It turns out the the recent CERN's LHCb pentaquark discovery is
no big deal. Furthermore, the nonexistence of the original pentaquarks is
still a QCD problem.
Below you can see a discussion that refers to the original
pentaquark notion.
A pentaquark is a system of four quarks and one antiquark. It can be
regarded as a system which consists of a baryon and a meson.
The problem
addressed here is the existence of strongly bound states of
pentaquarks. In spite of many experimental attempts to detect strongly bound
pentaquarks, there is still no confirmation of the existence of these
objects (see the PDG report
here).
Note that the Θ+ candidate is an
antibound state of a neutron and a K+.
The Regular Charge-Monopole Theory (RCMT) predicts that strongly bound
pentaquarks do not exist. This conclusion relies on the similarity
between electricity of charges and magnetism of
magnetic monopoles. Now, the third
postulate
of the RCMT states that
baryons are like neutral nonionized atoms. Thus, for example, bound
states of nucleons are like atoms in a liquid drop. This conclusion
explains the underlying structure of nuclei, which are bound states
of nucleons.
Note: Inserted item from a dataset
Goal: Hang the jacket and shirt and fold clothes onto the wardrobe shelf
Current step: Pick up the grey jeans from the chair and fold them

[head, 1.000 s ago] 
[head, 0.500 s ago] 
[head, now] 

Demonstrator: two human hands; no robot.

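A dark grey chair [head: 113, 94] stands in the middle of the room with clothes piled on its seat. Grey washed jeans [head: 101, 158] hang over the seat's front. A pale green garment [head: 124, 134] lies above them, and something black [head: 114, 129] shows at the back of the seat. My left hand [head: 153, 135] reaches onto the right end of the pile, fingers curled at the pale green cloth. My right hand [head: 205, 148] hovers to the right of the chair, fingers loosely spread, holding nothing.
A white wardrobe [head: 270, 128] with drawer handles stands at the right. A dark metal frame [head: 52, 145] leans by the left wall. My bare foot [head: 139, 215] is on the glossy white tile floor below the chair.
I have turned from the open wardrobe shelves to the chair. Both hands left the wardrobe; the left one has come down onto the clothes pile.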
Here, the typical binding energy per nucleon is 8 MeV.
This quantity is very far below hadronic energies which are measured
by hundreds of MeV. Hence, no strongly bound state of baryons is
expected to exist.
The case of a pentaquark differs from that of two nucleons. Here, the
free meson lowest energy state has a total spin J=0. (All other mesonic
states are excited by hundreds of MeV.) Hence, it is expected that a
meson-baryon bound state and a molecular
bound state of a noble gas and another atom,
take analogous structure. For this reason, the
pentaquark binding energy should be much less then 2.2 MeV, which is
the proton-neutron (deuteron) binding energy.
This value is very far below that of strongly bound pentaquark.
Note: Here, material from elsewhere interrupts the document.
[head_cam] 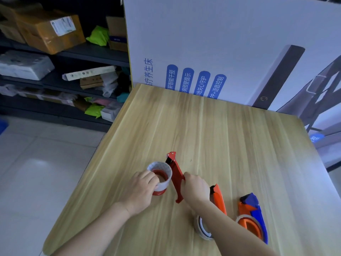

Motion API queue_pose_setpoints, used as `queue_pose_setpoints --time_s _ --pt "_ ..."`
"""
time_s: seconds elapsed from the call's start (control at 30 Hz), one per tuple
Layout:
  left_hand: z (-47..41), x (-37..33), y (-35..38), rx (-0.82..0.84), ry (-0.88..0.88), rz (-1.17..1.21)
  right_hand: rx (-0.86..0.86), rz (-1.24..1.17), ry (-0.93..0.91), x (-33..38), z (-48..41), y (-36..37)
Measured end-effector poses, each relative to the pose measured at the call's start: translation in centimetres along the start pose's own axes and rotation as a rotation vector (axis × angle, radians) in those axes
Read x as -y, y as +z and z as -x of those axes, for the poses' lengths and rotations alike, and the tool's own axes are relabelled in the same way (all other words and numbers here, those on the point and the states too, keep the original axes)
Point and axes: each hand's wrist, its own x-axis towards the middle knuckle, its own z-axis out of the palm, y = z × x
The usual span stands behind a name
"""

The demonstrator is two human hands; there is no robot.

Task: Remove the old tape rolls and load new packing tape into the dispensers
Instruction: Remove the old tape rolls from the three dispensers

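Here's the red dispenser [175, 174], lying on the wooden tabletop [221, 135] a little left of centre on the near half, its toothed metal end pointing away from the person. A white tape roll [166, 182] sits around its red hub, standing on end just left of the frame. The left hand [142, 189] is on that roll, fingers curled over the top rim and into the core, grip clamped on it. The right hand [195, 187] wraps the dispenser's flat red frame about halfway along, grip closed on it too. Just beside that wrist lies an orange dispenser [218, 198], and a second roll [202, 228] at its near end is partly hidden under the right forearm. Further right is an orange-and-blue dispenser [252, 215] with a thin roll around its hub. Behind the tabletop leans a big white printed carton [221, 43] with blue lettering; to the left, dark shelves [83, 50] hold a brown parcel [48, 30] and bagged goods.
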Motion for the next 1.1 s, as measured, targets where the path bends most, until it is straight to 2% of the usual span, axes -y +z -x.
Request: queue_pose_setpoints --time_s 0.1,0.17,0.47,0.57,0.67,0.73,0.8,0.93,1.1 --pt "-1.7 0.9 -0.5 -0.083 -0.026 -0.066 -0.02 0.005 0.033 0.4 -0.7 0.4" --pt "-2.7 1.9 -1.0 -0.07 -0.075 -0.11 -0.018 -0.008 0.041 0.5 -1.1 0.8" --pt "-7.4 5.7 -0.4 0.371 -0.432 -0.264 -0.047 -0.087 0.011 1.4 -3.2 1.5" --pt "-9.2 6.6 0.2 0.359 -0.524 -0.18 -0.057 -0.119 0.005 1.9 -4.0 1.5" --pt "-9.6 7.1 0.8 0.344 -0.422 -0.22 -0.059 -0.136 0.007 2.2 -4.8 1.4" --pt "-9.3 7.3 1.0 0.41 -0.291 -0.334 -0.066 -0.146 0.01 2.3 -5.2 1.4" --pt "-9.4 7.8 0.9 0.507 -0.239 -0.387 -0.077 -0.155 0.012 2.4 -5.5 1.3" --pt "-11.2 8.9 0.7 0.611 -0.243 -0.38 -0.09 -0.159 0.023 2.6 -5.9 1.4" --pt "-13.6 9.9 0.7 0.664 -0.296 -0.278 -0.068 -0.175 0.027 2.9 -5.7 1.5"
In principle, QCD allows the existence of strongly bound pentaquarks.
Moreover, QCD proponents have suggested their existence [1,2]
and not even one QCD expert has argued to the
contrary. Now, the
Particle Data Group (PDG) is the authorized institute for a
confirmation of the
existence of particles and of their physical properties.
As pointed out at the beginning of this page, the 2008
PDG report states the complete failure
of attempts to detect (unbound states of) pentaquarks.
A fortiori, no
strongly bound pentaquark exists. This failure provides
yet another reason for questioning the validity of QCD.
The following text explains why the pentaquark
detection which was recently (2015) announced by CERN
is irrelevant to the QCD pentaquark.
(See
here
).
Further physical aspects of pentaquarks are discussed
here.
The following points summarize the pentaquark issue:
-
Many dedicated experimental searches, which have been carried out
during about 30 years, have failed
to detect the strongly bound pentaquark state whose existence has been
predicted by QCD proponents.
-
Unlike ordinary persons, QCD proponents do not regard a failure as
a failure and declare that the Standard Model (which contains QCD)
has "no confirmed conflicts with any existing experiments!" (see e.g. [3]).
References:
[1] C. Gignoux, B. Silvestre-Brac and J. M. Richard, Phys. Lett.
193, 323 (1987).
[2] H. J. Lipkin, Phys. Lett. 195, 484 (1987).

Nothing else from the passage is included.